» **Problem details**
Would you count the lines in the material below that include the string "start"? Only the number is needed.

» **Information provided**
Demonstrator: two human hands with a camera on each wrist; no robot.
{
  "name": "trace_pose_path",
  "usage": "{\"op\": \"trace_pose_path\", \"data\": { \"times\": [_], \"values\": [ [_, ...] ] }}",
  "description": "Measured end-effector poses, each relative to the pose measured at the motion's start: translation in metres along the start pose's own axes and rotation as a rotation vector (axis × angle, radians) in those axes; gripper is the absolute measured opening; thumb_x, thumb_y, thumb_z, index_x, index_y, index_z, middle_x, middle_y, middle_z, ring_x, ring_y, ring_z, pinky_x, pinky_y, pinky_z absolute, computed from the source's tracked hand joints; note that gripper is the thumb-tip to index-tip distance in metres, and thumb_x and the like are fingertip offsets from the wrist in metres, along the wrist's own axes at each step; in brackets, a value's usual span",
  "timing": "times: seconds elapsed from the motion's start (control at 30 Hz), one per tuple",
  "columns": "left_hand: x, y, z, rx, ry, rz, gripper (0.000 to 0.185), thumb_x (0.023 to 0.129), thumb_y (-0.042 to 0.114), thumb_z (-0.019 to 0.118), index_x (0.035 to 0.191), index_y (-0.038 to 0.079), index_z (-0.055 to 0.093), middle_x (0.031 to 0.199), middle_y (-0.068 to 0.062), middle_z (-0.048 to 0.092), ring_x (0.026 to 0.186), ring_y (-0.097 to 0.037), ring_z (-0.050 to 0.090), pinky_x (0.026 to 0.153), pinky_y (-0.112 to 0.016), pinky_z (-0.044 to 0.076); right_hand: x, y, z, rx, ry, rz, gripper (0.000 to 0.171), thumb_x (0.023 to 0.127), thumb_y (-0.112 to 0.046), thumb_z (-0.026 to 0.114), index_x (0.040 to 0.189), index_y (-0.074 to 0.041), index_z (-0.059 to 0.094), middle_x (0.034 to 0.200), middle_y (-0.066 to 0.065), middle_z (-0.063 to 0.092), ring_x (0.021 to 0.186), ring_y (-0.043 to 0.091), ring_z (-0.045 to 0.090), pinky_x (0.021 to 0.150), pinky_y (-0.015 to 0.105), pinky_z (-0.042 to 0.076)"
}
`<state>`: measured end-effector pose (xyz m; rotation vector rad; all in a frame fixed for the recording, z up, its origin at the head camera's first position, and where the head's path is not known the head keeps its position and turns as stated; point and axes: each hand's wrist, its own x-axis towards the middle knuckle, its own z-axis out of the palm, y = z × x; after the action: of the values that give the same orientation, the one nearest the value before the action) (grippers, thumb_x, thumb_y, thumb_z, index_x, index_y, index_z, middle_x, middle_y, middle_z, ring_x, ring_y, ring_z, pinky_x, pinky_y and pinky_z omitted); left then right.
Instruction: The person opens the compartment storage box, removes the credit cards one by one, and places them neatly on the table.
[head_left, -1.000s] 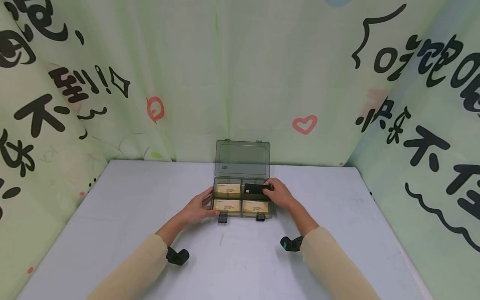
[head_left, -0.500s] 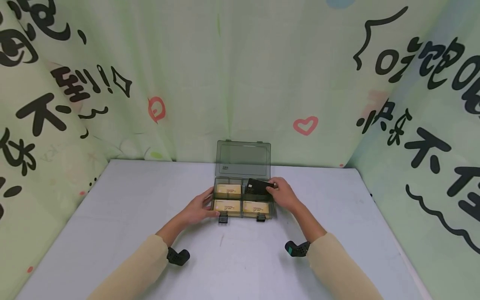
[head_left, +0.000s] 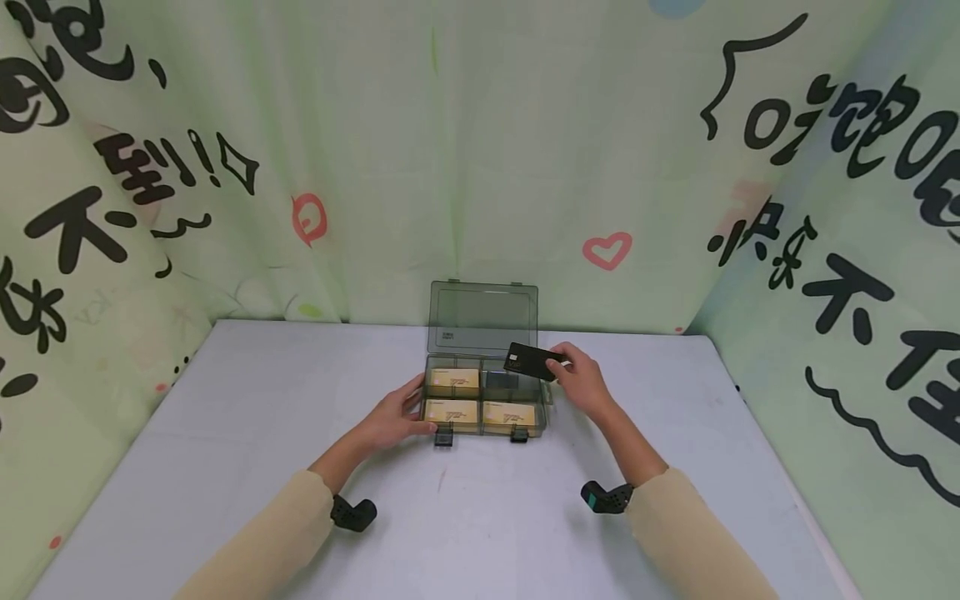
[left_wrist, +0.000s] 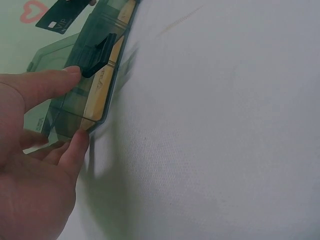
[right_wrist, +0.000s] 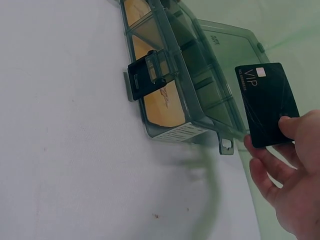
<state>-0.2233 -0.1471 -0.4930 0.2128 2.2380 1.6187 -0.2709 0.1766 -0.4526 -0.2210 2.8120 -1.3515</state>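
Observation:
My right hand (head_left: 583, 379) pinches a black VIP card (head_left: 529, 361) by its right end, thumb on its face. In the right wrist view the card (right_wrist: 267, 102) shows a pale chip and the letters VIP. It is raised over the back right compartment of a translucent grey-green storage box (head_left: 481, 398). My left hand (head_left: 395, 415) grips the box's left front corner, thumb near the left latch (left_wrist: 102, 56) and fingers against the side wall. Stacks of yellowish cards (head_left: 452, 411) fill the two front compartments and the back left one. Something dark (head_left: 501, 381) lies in the back right compartment.
The box's clear lid (head_left: 483, 317) stands open at the back, against the printed curtain (head_left: 390, 208). A white table (head_left: 300, 375) lies beneath. At the front of the box hangs a right latch (head_left: 519, 435). Black wrist cameras (head_left: 354, 514) sit on both wrists.
My right hand has lifted the black card up out of the back right compartment, moving it up and to the right. The left hand has stayed on the box corner.

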Motion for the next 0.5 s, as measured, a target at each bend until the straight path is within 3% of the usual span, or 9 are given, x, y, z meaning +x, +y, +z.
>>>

» **Written answer**
2